Из записей 'Ни дня без строчки' | страница 24



В первый раз я его увидел в Харькове в 1922. Он играл Меттерниха в "Орленке". Долго потом мы вспоминали с Катаевым его интонацию при виде треуголки:

- А, легендарная!

Я видел Станиславского несколько раз в жизни. В первый раз тогда, когда Московский Художественный театр справлял, по всей вероятности, свое тридцатилетие. Я написал тогда пьесу "Три Толстяка", которая была принята Художественным театром, и поэтому, в качестве автора театра, я присутствовал на этом юбилее - как на торжественном спектакле, так и на банкете. На спектакле, когда читались театру приветственные адреса, Станиславский и Немирович-Данченко стояли очень близко рядом - вернее всего выразиться: купно; каждый старался не стать впереди другого. Они немного топтались на месте; старание не стать впереди другого было заметно, и иногда поэтому получалось если не нелепо, то, во всяком случае, комично...

Позже, на банкете, вдруг наклонясь, чтобы не задеть висящие, вернее стоящие в воздухе во множестве воздушные разноцветные шары, идет в черной паре, и седой, и осклабясь, прямо ко мне Станиславский с бокалом. Вот он передо мной. Я еле успеваю встать. Рядом, помню, сидят Эрдман, Булгаков...

Он, держа бокал, как для чокания, говорит мне лестные вещи о моей пьесе, я что-то отвечаю. Все подвыпивши; стоят шары, как некии лианы; подняв усатую губку, страдальчески и томно улыбается молодая Еланская...

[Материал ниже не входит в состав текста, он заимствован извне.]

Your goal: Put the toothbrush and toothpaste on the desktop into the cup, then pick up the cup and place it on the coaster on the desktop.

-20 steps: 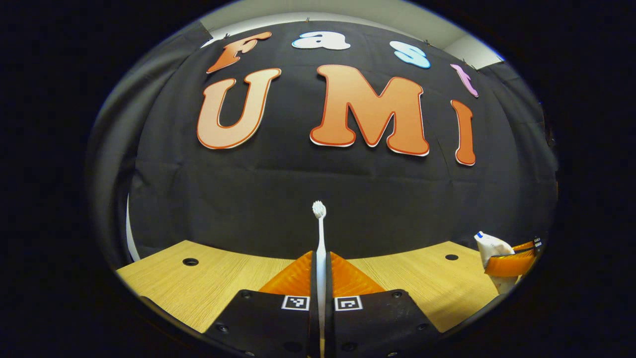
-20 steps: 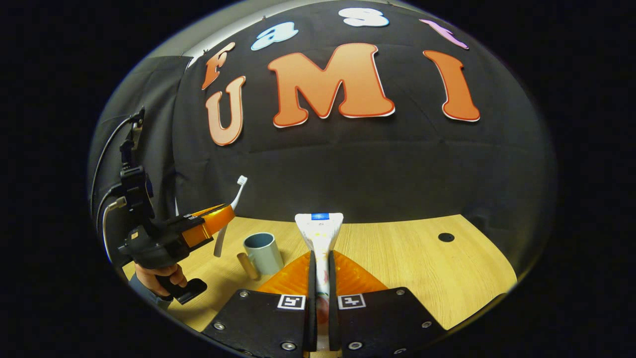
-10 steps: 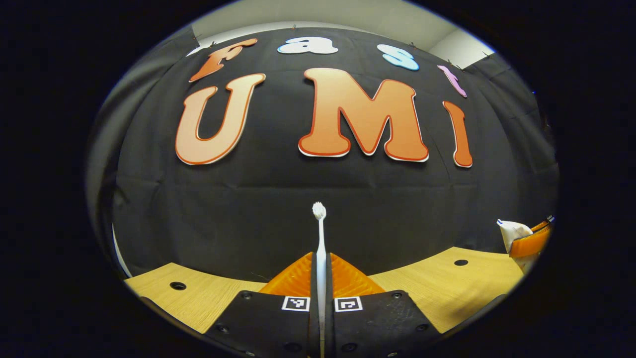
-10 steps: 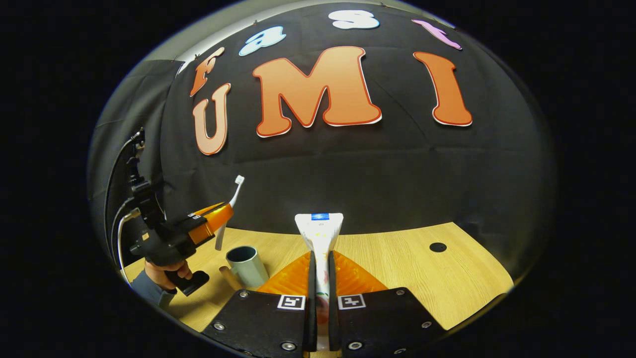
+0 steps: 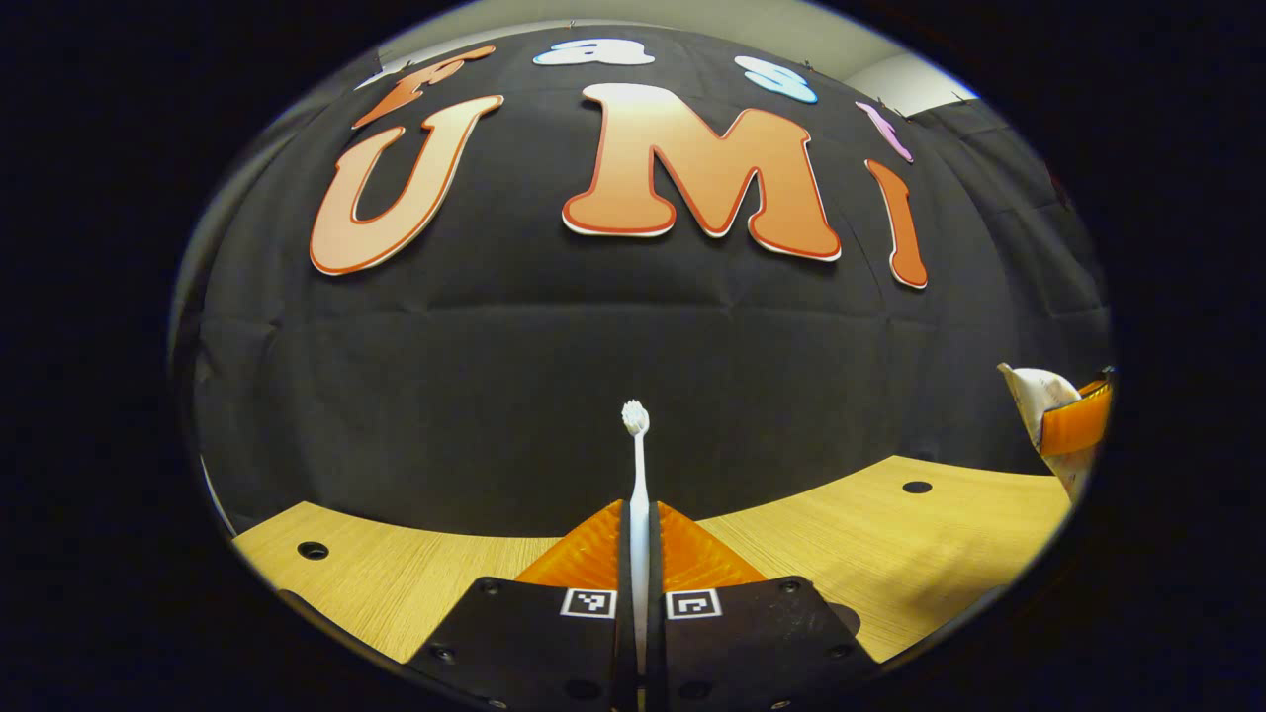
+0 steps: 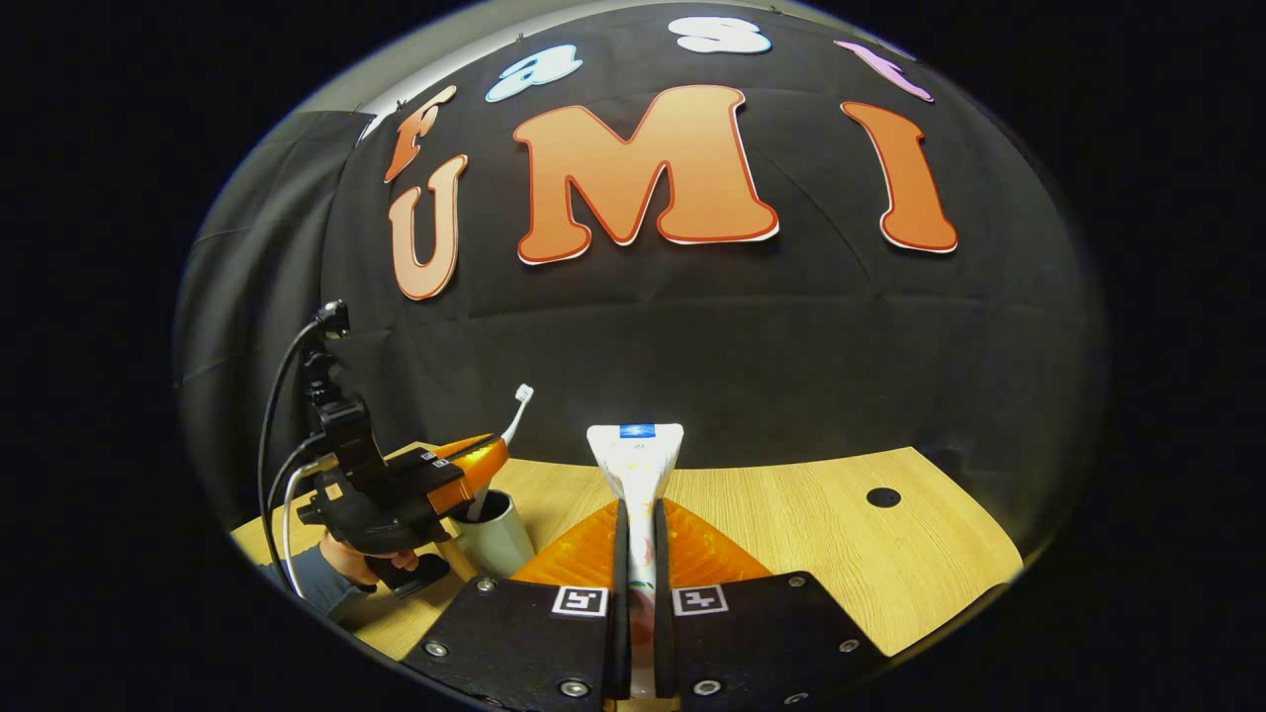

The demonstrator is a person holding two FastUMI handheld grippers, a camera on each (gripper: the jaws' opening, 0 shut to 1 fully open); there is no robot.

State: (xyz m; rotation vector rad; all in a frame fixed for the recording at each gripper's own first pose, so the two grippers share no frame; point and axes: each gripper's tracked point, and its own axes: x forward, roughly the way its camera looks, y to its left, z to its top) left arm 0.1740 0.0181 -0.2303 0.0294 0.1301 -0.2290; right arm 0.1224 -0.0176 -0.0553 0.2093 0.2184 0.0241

За изобретением системы Станиславского (может быть, и как одна из причин ее рождения) ощущается постоянная и грустная мысль автора-актера о том, что спектакль всегда оказывается хуже самой драмы. Великие актеры, понимал Станиславский, умели уничтожить это превосходство драмы, но можно ли удовлетвориться такими частными, одиночными случаями? И он взялся за осуществление поразительного замысла: дать всем актерам возможность достигнуть уровня великих.

В живописи я, безусловно, не разбираюсь.

Все суждения, которые я слышу из уст любителей живописи, кажутся для меня всегда новыми, я перед ними мал, смотрю снизу вверх. Это всегда для меня новое, которое нужно знать, - я всегда в школе, когда я разговариваю со знатоками о живописи. Ничего подобного я не испытываю, когда я разговариваю о литературе или когда читаю о ней. Пусть даже это будет мнение великих писателей - Льва Толстого, Пушкина и т.д. Тут для меня нового нет, я это все знаю и сам - тут я не в школе, а если и в школе, то среди учителей.

Кого же я люблю из художников? И на это не могу ответить. Восхищение тем или другим из них носит у меня не чистый характер восхищения именно живописью. Я присоединяю ассоциации исторические, литературные. Цвет, линия - что меня останавливает? Тициан? Рафаэль? Не знаю. Я знаю кое-что о живописи, но не могу судить о ней. Когда мне говорят - Микеланджело, то я с большим интересом думаю не о его произведениях, а о том, что он писал Суд, лежа на подмостках на спине, и краска капала ему на лицо. Когда думаю о Ван-Гоге, то не вижу куст сирени, а человека, который отрезает себе бритвой ухо.